EXERCISE AIM
All of the data below should be copied exactly as it stands.

• • •

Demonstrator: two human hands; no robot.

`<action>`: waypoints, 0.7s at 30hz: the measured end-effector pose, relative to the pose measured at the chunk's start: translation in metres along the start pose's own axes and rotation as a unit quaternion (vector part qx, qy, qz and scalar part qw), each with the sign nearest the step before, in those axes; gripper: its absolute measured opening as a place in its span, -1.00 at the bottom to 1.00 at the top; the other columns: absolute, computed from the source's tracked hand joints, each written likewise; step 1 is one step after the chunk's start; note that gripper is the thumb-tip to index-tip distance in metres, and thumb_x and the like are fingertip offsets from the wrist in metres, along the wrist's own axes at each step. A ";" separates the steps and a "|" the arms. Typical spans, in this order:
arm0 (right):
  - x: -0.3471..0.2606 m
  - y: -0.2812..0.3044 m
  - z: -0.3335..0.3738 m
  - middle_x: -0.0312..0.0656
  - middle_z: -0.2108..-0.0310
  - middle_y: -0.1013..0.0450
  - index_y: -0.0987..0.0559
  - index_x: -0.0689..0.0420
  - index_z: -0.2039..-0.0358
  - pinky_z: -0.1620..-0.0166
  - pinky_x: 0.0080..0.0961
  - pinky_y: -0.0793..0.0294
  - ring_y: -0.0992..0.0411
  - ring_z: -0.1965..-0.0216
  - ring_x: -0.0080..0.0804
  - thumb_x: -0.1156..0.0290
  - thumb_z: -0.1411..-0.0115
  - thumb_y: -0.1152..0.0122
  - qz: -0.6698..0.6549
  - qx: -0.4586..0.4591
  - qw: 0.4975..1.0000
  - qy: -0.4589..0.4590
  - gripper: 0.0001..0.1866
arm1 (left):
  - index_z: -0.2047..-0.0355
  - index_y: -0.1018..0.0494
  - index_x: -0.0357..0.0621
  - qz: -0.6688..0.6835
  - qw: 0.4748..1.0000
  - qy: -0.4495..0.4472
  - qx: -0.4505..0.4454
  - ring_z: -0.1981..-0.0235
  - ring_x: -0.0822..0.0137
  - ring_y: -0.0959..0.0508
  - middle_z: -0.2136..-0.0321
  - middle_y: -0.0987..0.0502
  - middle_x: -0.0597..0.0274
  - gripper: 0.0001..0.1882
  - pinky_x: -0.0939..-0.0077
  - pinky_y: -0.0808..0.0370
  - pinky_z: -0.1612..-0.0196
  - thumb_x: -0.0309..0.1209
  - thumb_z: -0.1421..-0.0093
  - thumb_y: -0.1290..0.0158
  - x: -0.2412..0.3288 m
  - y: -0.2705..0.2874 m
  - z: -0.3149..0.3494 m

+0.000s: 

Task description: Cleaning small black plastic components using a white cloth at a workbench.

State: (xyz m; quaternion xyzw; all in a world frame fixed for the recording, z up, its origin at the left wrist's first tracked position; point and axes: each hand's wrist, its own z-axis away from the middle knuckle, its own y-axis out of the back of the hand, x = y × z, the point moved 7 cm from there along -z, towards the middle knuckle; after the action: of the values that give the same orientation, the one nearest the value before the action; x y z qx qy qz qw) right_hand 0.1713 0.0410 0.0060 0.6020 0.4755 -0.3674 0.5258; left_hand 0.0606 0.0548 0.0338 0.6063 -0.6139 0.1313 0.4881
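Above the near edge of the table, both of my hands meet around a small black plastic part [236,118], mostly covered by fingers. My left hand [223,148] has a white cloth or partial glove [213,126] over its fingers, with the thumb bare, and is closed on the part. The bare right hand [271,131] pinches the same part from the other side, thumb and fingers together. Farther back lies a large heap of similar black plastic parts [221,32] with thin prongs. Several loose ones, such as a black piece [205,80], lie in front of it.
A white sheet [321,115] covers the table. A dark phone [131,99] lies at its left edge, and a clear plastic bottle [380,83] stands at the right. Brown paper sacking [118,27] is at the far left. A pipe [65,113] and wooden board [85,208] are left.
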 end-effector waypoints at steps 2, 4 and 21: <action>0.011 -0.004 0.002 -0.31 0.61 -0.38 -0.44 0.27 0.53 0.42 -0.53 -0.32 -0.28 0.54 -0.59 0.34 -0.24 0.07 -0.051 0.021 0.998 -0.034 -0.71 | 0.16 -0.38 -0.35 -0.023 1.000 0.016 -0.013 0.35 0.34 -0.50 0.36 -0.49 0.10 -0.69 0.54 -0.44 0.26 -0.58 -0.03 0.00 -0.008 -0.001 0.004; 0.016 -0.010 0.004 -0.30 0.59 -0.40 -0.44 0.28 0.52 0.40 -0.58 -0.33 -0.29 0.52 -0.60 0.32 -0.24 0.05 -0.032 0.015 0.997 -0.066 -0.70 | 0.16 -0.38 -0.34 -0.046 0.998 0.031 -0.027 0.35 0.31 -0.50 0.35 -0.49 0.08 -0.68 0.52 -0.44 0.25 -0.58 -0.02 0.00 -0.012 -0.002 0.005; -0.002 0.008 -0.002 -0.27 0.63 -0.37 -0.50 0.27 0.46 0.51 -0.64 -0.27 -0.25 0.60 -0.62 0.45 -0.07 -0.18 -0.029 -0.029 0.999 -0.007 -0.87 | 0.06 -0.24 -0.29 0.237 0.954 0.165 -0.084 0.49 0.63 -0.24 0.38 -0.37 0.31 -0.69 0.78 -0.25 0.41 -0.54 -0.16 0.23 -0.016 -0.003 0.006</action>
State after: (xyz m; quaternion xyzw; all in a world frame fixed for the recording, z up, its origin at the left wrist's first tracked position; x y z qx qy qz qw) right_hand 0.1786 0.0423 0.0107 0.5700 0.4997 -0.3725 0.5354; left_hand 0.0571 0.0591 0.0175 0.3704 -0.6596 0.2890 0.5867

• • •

WORKED SOLUTION
Demonstrator: two human hands; no robot.

`<action>`: waypoints, 0.7s at 30hz: the measured end-effector pose, relative to the pose measured at the chunk's start: translation in metres along the start pose's own axes and rotation as a unit quaternion (vector part qx, qy, qz and scalar part qw), each with the sign nearest the step before, in those axes; gripper: its absolute measured opening as a place in its span, -1.00 at the bottom to 1.00 at the top; the other columns: absolute, computed from the source's tracked hand joints, each written likewise; step 1 is one step after the chunk's start; note that gripper is the thumb-tip to index-tip distance in metres, and thumb_x and the like are fingertip offsets from the wrist in metres, along the wrist's own axes at each step. A ";" separates the steps and a "|" the arms. Typical spans, in this order:
arm0 (right):
  - x: -0.3471..0.2606 m
  - y: -0.2812..0.3044 m
  - z: -0.3335..0.3738 m
  - middle_x: -0.0312..0.0656
  - middle_z: -0.2108..-0.0310
  - middle_y: -0.1013..0.0450
  - index_y: -0.0987..0.0559
  - index_x: -0.0689..0.0420
  - index_z: -0.2039..-0.0358
  - pinky_z: -0.1620..-0.0166
  - pinky_x: 0.0080..0.0961
  - pinky_y: -0.0793..0.0294
  - ring_y: -0.0992..0.0411
  - ring_z: -0.1965..-0.0216
  - ring_x: -0.0080..0.0804
  - thumb_x: -0.1156..0.0290
  - thumb_z: -0.1411..-0.0115
  - thumb_y: -0.1152..0.0122
  - qz: -0.6698..0.6549
  - qx: -0.4586..0.4591
  - qw: 0.4975..1.0000
  - qy: -0.4589..0.4590
  - gripper: 0.0001..0.1866
arm1 (left):
  - index_z: -0.2047..-0.0355
  - index_y: -0.1018..0.0494
  - index_x: -0.0357..0.0621
  - qz: -0.6688..0.6835
  - qw: 0.4748..1.0000
  - qy: -0.4495..0.4472
  - qx: -0.4505..0.4454
  - ring_z: -0.1981..-0.0235
  - ring_x: -0.0822..0.0137
  - ring_y: -0.0959..0.0508
  - middle_z: -0.2136..-0.0321
  - middle_y: -0.0987..0.0502
  - middle_x: -0.0597..0.0274
  - gripper: 0.0001..0.1882
  - pinky_x: -0.0939..-0.0077
  - pinky_y: -0.0808..0.0370
  - pinky_z: -0.1612..-0.0196
  - thumb_x: -0.0309..0.1209
  - thumb_z: -0.1421..-0.0093
  - thumb_y: -0.1290..0.0158
  - x: -0.2412..0.3288 m
  - y: -0.2705..0.2874 m
  - z: -0.3149..0.3494 m

+0.000s: 

Task description: Cleaning small black plastic components using a white cloth at a workbench.

State: (xyz m; quaternion xyzw; all in a world frame fixed for the recording, z up, its origin at the left wrist's first tracked position; point and axes: each hand's wrist, its own z-axis away from the middle knuckle, its own y-axis out of the back of the hand, x = y × z, the point moved 7 cm from there along -z, towards the middle knuckle; after the action: of the values that give the same orientation, the one nearest the value before the action; x y z qx qy qz qw) right_hand 0.1713 0.0410 0.0060 0.6020 0.4755 -0.3674 0.5258; left_hand 0.0606 0.0548 0.0338 0.6063 -0.6139 0.1313 0.4881
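Above the near edge of the table, both of my hands meet around a small black plastic part [236,118], mostly covered by fingers. My left hand [223,148] has a white cloth or partial glove [213,126] over its fingers, with the thumb bare, and is closed on the part. The bare right hand [271,131] pinches the same part from the other side, thumb and fingers together. Farther back lies a large heap of similar black plastic parts [221,32] with thin prongs. Several loose ones, such as a black piece [205,80], lie in front of it.
A white sheet [321,115] covers the table. A dark phone [131,99] lies at its left edge, and a clear plastic bottle [380,83] stands at the right. Brown paper sacking [118,27] is at the far left. A pipe [65,113] and wooden board [85,208] are left.
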 end-effector waypoints at steps 2, 4 and 21: <action>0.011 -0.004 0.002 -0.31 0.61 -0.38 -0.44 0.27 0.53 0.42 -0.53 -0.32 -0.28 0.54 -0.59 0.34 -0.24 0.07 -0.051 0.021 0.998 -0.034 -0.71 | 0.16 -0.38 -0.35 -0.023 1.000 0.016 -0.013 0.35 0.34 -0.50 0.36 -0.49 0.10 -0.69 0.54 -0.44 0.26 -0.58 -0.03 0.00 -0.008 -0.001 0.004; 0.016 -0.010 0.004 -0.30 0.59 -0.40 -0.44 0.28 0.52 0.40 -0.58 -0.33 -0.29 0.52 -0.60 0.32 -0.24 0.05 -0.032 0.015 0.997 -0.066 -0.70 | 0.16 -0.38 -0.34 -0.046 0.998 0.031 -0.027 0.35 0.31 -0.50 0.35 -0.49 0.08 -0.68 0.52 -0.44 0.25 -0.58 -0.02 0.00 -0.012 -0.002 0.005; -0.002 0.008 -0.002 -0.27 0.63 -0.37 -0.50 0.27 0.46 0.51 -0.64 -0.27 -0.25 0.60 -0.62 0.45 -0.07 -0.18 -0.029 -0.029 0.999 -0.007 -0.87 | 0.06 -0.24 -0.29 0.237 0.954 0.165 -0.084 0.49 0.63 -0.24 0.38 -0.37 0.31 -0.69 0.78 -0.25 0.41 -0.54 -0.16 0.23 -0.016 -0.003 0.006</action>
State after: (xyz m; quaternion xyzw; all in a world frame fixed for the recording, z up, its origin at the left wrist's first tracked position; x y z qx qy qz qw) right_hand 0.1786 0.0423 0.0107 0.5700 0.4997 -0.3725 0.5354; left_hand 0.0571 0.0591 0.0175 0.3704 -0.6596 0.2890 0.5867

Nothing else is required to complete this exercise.